Z la quale permetterebbe di giustificare la grande quantità di materiali legati alla cottura dei

cibi. Tale ambiente potrebbe situarsi nella zona non scavata a nord-est del complesso in

quanto i vani indagati che si affacciano a ovest sul piccolo cortile Z, non presentano materiali

da cucina e da mensa. In questa fase inoltre si conferma la nascita della cucina identificata

come l’ambiente P. Un’ulteriore dato inedito proviene dal ritrovamento nel settore 1000,

durante la fase 4 del periodo III, di una cospicua quantità di frammenti di anfore all’interno

dell’approfondimento orientale in corrispondenza di una cisterna. Questa informazione permette di ipotizzare la presenza di un ambiente di stoccaggio nelle vicinanze. Anche il vano

Y potrebbe essere finalizzato a questo uso di immagazzinamento di classi ceramiche legate

però alla cucina. Dopo i crolli avvenuti agli inizi del periodo 5 del periodo III (fine del II d.C.)

è possibile notare la completa defunzionalizzazione dell’ambiente O da vano produttivo a

discarica di materiali confermato dalle grandi quantità di evidenze ritrovate. Tale funzione

rimarrà per tutto il periodo IV. Durante questo periodo si conferma la costante defunzionalizzazione di tutti i vani tranne per il porticato X, il giardino AA e l’ambiente K. In

questi ambienti si conferma la continua frequentazione antropica per quasi tutto il III secolo

d.C. Durante la stesura di tale elaborato è stato necessario superare numerose difficoltà legate sia

all’utilizzo degli strumenti digitali sia per quanto riguarda la scelta di una corretta metodologia con la quale compiere le analisi. I maggiori problemi tecnici sono stati riscontrati

con la planimetria visualizzata attraverso il software AutoCad ® . Tale pianta, non essendo

stata creata per realizzare nessun tipo di analisi, ha comportato un notevole numero di ore di

lavoro per essere resa accettabile al fine della sua importazione in ambiente GIS. Utilizzando

questo programma di visualizzazione digitale inoltre, è stato particolarmente arduo riuscire a

georeferenziare l’intero complesso; problema che si sarebbe potuto risolvere facilmente se

l’intera planimetria fosse stata creata in ambiente GIS. Metodologicamente invece, è stata

problematica la scelta del dato che meglio fosse utile alle analisi.
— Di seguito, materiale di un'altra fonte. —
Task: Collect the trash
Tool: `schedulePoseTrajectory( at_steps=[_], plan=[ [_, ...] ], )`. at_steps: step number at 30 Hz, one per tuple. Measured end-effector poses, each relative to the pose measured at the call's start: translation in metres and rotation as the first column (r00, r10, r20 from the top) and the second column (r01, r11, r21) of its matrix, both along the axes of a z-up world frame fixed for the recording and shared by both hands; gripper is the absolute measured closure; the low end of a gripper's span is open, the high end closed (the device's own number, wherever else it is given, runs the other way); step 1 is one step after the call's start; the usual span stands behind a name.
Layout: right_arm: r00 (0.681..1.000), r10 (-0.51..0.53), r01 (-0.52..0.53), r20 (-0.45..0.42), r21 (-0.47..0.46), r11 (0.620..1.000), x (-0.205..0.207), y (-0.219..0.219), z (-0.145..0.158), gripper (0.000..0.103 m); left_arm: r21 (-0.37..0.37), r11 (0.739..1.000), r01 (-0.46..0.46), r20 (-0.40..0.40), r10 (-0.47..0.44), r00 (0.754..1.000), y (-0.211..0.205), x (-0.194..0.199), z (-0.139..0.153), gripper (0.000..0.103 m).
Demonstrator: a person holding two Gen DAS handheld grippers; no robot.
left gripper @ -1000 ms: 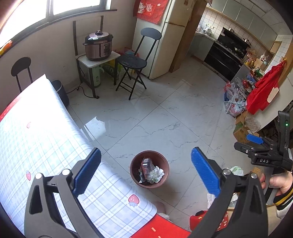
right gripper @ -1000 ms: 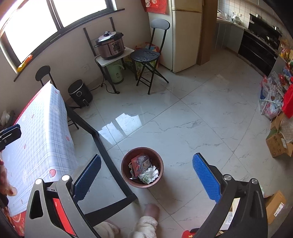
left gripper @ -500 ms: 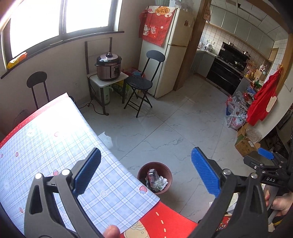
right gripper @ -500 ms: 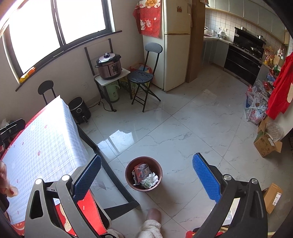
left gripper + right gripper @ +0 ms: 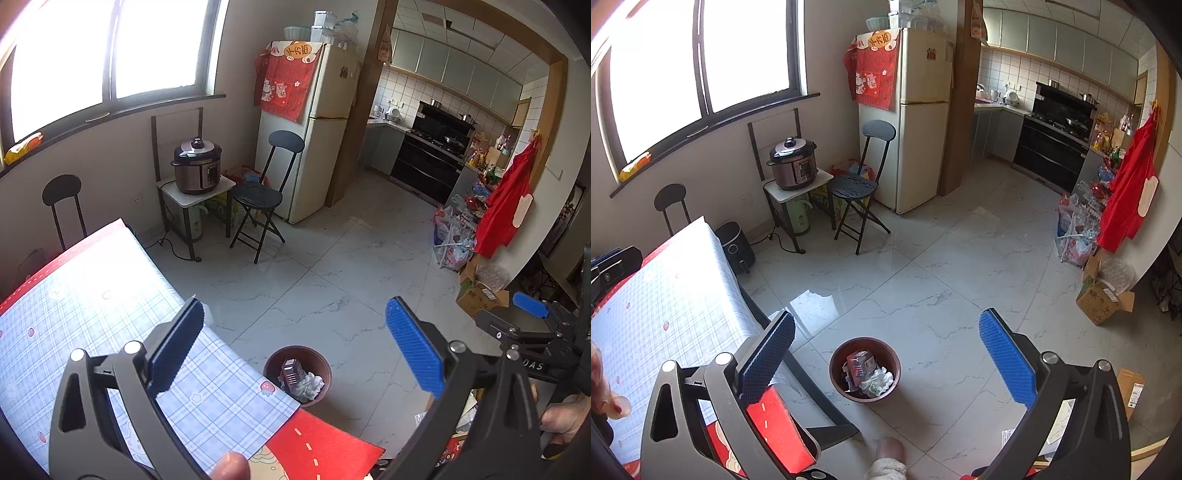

La mancanza di dati completi sulle produzioni e sulle forme ha condizionato la nostra selezione.

Le analisi compiute fino a questo punto comprendono solo un utilizzo parziale del software QGIS. In questo contesto infatti, potevano essere applicate diversi metodi di indagine sull’edificio. Un esempio di ciò è ascrivibile all’interno delle analisi di visibilità. Tali studi permettono di calcolare l’orizzonte visibile dal punto di vista umano sulla base delle caratteristiche morfologiche dell’ambiente (Forte 2002: 51). Nel nostro caso questo tipo di analisi permetterebbe di capire quali accessi agli ambiente potevano essere visualizzati dai cortili rendendo così più chiara la distribuzione degli ambienti in una determinata fase. Come si è dimostrato l’utilizzo dei metodi digitali applicati a scavi archeologici permettono di creare nuove ipotesi (in questo caso sulle funzioni degli ambienti e il loro sviluppo diacronico), confermare o smentire le supposizioni sviluppate in precedenza, creare un database ragionato dell’intera area permettendo così a chiunque di effettuare nuove analisi. Infine è da ricordare la grande importanza degli open data da cui questo progetto è partito. Senza questa filosofia il lavoro svolto fino a questo punto non avrebbe mai visto la luce.